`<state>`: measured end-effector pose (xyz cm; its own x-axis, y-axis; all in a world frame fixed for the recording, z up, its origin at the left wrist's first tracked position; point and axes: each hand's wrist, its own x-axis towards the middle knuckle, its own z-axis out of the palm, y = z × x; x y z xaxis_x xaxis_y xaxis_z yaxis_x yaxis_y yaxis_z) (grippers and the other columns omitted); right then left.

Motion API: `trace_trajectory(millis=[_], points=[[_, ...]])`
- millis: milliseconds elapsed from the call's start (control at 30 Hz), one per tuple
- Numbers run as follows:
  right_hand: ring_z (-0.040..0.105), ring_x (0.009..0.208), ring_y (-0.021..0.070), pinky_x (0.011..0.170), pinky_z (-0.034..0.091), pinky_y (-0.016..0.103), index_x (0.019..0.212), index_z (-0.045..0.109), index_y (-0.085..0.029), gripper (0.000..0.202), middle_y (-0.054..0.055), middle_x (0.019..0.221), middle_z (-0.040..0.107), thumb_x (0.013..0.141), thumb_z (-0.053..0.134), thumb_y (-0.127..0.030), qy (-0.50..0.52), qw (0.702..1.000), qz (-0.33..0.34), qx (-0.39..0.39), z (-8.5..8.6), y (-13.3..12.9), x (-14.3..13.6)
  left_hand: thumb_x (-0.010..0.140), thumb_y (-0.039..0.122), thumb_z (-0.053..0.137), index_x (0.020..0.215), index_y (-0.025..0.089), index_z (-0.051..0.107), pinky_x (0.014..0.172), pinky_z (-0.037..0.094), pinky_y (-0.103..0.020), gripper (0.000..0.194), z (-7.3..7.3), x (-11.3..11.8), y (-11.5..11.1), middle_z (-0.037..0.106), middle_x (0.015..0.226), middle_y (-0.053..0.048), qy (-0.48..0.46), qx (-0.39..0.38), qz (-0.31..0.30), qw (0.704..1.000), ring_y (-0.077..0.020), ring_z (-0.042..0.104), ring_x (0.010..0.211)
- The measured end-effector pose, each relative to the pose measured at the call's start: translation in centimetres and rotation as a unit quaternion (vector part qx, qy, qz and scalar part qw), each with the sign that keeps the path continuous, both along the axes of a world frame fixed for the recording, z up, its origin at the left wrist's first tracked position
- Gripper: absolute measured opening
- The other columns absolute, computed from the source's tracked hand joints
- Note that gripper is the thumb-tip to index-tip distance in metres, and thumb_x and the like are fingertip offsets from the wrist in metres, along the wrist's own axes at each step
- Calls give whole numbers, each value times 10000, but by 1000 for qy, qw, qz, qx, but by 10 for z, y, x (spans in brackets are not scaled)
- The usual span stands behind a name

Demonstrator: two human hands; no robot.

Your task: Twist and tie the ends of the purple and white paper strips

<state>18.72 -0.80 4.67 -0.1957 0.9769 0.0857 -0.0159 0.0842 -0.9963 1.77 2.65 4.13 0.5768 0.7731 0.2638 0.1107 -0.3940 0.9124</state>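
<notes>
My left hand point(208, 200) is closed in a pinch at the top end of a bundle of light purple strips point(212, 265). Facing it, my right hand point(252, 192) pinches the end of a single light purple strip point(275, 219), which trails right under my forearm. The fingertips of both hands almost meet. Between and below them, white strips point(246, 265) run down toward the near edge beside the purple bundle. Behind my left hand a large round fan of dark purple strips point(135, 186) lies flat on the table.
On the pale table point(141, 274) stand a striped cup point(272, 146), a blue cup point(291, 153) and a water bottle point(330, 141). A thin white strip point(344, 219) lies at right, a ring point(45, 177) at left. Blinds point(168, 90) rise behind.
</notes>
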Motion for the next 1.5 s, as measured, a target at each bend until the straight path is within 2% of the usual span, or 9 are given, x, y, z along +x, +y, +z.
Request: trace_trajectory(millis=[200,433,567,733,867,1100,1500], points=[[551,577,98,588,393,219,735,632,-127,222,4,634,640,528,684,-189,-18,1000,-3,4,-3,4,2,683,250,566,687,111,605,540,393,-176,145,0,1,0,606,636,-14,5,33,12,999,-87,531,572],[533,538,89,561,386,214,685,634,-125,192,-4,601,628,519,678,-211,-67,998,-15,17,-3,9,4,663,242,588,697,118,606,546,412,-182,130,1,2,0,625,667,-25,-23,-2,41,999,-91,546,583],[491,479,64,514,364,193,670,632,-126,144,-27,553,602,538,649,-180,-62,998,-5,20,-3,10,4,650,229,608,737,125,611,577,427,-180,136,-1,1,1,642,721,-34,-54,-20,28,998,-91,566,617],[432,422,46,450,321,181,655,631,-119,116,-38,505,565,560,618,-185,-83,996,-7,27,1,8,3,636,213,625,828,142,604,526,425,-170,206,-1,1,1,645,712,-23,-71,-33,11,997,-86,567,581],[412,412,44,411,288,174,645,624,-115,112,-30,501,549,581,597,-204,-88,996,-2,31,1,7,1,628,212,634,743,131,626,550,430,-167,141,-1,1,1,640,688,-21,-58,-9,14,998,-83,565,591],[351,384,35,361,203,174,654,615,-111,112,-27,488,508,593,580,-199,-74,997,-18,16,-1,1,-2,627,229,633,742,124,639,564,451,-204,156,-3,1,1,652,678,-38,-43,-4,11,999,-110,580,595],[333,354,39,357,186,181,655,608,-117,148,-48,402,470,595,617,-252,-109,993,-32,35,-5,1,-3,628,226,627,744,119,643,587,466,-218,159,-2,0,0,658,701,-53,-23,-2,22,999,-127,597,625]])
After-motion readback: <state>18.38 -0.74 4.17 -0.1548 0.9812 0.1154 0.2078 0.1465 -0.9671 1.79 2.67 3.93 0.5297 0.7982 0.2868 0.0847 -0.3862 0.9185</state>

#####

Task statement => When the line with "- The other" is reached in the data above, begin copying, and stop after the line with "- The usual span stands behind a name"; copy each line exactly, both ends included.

Output =>
- The other columns absolute, computed from the source's tracked hand joints
- Note that gripper is the thumb-tip to index-tip distance in metres, and thumb_x and the like are fingertip offsets from the wrist in metres, along the wrist's own axes at each step
- Calls give whole numbers, each value times 10000, but by 1000 for qy, qw, qz, qx, but by 10 for z, y, x (spans in brackets are not scaled)
- The usual span stands behind a name

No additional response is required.